The flowers are white to cream-coloured and are arranged in spikes on the ends of branches which continue to grow after flowering. The spikes are up to 12 mm in diameter, 60 mm long and contain between 10 and 30 individual flowers. The petals are arranged in five bundles around the flower with 15 to 35 stamens per bundle. The flowering season is variable but often occurs in winter. The fruit that follow are woody capsules, 2.2-3.5 mm long arranged in roughly spherical clusters around the stem.

==Taxonomy and naming==
Melaleuca dissitiflora was first formally described in 1863 by Ferdinand von Mueller in Fragmenta Phytographiae Australiae from a specimen collected by the explorer John McDouall Stuart. The specific epithet (dissitiflora) is from the Latin dissitus, meaning "apart" or "remote" and flos meaning "flower", referring to the flowers being in loose clusters in the inflorescence.

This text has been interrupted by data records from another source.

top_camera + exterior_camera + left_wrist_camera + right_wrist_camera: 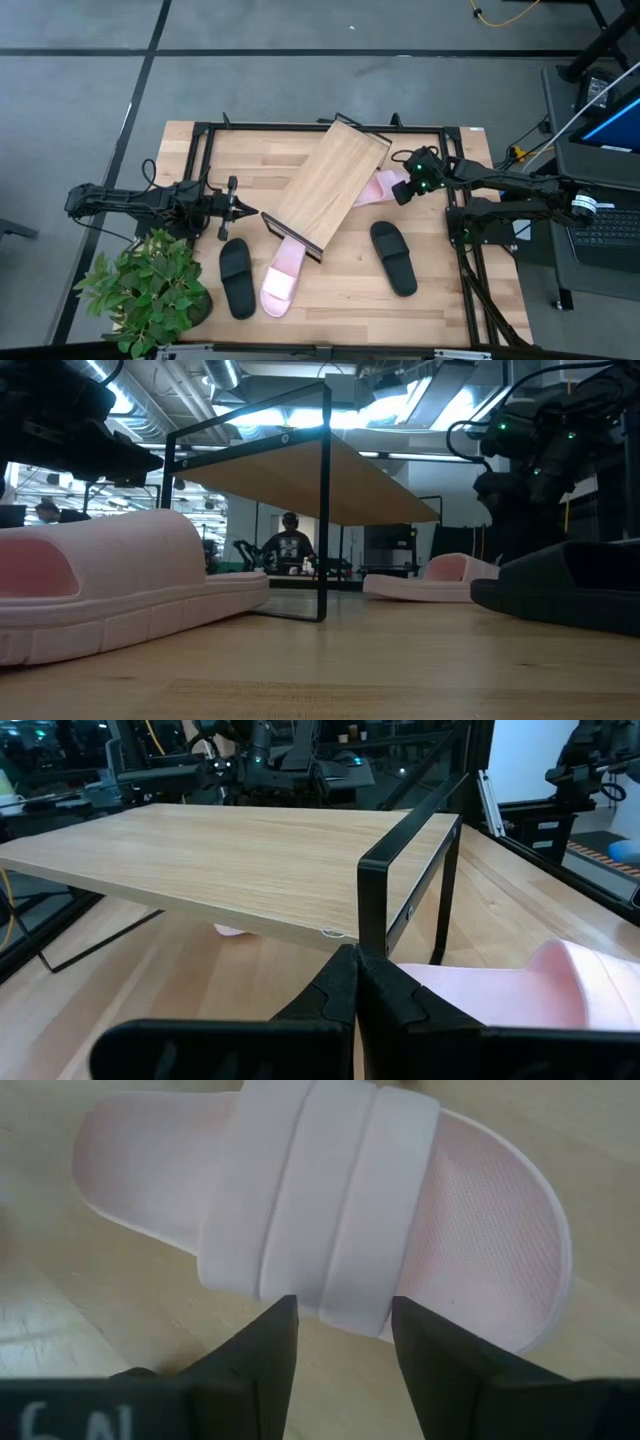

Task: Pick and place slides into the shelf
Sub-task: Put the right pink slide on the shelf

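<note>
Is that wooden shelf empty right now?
Empty: the shelf board is bare; the slides lie on the table.

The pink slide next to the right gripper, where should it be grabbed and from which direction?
Probably by the wide strap of the pink slide, coming straight down from above. The slide lies sole-down on the table, so the raised strap is the one part two fingers can close across. The right gripper is open just above it, fingers already straddling the strap's width, though the shelf overhangs the slide's far end.
</note>
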You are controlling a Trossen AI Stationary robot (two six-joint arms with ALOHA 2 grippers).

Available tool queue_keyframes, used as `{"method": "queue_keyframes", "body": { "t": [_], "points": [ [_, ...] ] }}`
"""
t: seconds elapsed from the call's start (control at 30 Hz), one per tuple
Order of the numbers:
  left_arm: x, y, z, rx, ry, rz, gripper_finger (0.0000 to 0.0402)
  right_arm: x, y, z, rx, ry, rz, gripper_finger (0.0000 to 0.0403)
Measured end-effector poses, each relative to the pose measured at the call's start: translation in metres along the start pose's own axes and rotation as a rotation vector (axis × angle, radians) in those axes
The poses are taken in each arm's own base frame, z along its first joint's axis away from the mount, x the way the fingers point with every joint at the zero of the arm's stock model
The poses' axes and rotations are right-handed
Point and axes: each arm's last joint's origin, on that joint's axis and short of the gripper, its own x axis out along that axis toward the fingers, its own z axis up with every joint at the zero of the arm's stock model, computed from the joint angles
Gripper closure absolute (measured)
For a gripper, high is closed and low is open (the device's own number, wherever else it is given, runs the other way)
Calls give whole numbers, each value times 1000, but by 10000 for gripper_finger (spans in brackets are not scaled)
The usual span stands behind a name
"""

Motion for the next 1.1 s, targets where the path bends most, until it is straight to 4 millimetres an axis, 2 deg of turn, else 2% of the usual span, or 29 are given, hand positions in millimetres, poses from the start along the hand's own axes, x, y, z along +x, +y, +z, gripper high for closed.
{"method": "queue_keyframes", "body": {
  "t": [0.47,0.7,1.1],
  "points": [
    [0,0,0,0,0,0,401,21,3,9,-33,-3,24,237],
    [0,0,0,0,0,0,401,21,9,11,-69,23,171,237],
    [0,0,0,0,0,0,401,26,9,10,-69,55,178,237]
  ]
}}
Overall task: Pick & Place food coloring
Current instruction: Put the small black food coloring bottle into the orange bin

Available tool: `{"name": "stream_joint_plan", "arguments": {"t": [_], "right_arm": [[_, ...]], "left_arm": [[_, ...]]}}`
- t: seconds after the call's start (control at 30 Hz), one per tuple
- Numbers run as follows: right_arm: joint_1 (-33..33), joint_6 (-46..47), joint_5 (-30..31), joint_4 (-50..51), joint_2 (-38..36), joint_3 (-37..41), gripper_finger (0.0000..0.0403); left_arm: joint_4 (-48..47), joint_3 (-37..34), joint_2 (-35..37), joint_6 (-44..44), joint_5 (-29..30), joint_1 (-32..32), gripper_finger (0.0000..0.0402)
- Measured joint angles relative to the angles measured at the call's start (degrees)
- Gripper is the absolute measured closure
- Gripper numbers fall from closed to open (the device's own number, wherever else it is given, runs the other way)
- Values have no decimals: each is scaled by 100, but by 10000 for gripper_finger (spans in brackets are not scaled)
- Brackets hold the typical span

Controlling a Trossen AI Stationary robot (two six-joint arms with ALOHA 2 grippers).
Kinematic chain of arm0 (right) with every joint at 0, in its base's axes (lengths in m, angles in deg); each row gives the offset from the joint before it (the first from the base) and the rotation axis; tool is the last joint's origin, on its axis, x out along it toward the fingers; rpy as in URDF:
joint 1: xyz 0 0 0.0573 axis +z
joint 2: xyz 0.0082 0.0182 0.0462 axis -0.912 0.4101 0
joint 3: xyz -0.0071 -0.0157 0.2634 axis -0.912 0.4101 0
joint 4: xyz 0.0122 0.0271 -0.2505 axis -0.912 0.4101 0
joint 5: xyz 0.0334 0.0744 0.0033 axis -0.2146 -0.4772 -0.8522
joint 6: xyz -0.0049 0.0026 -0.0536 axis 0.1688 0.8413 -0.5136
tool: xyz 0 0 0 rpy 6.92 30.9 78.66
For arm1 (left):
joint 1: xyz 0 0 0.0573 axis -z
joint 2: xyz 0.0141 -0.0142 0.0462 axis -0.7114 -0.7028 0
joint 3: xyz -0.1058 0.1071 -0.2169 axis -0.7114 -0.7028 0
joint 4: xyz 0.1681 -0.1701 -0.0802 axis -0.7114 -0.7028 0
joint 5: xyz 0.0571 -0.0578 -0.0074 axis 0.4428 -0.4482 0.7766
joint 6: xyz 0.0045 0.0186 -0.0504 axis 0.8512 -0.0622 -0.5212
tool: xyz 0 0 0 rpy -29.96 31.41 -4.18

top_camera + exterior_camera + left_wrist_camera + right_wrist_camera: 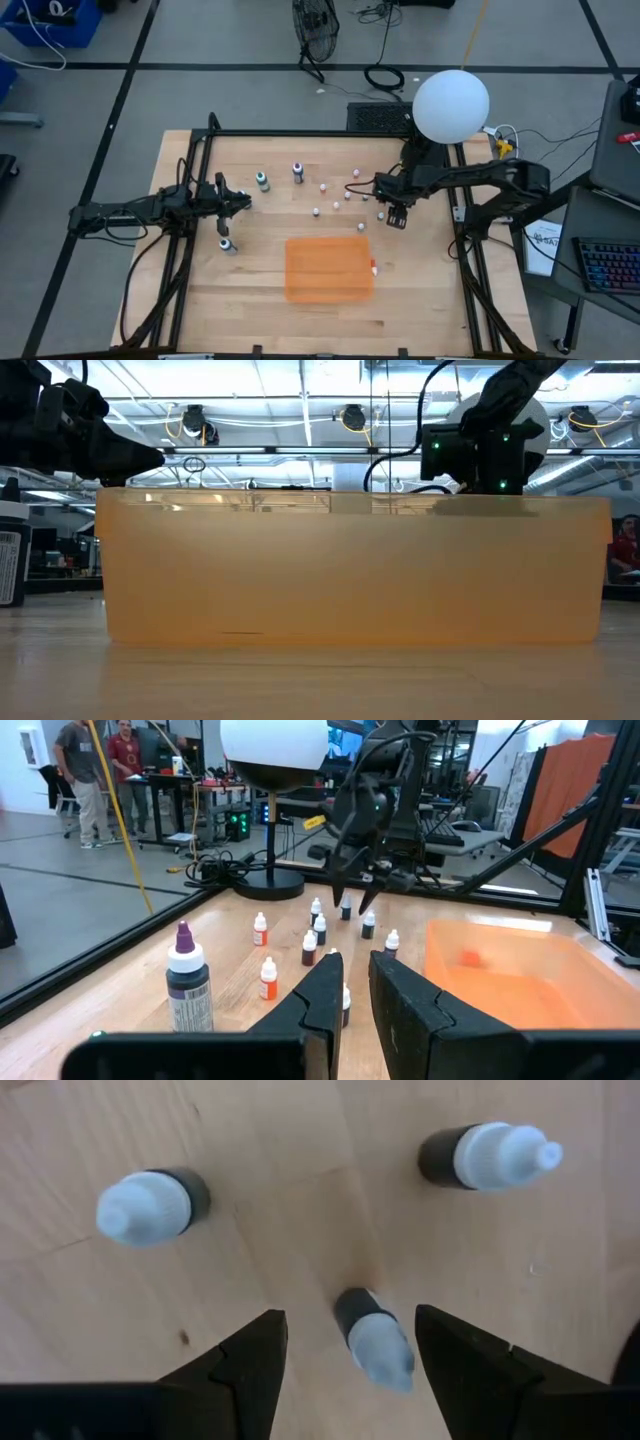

==Distribution and habitat==
Melaleuca dissitiflora is found in the drier parts of inland Australia such as Flinders Ranges in South Australia. It is also found in the Northern Territory and western Queensland and there is a disjunct population in the Rawlinson Range in Western Australia near its border with the Northern Territory. It grows in rocky places, in ephemeral watercourses and alluvium.

==Uses==
===Horticulture===
Melaleuca dissitiflora has been cultivated in a few places, including where rainfall is as little as 700 mm a year. It is reportedly a fast-growing, frost resistant species

===Essential oils===
This species' leaves yield significant amounts of essential oils such as 1,8-cineole (Eucalyptol). Experiments with trees of this species in the dry environment near Alice Springs revealed that many produced an essential oil with levels of terpinen-4-ol and p-cymene higher than that found in commercial tea tree oil derived mainly from Melaleuca alternifolia.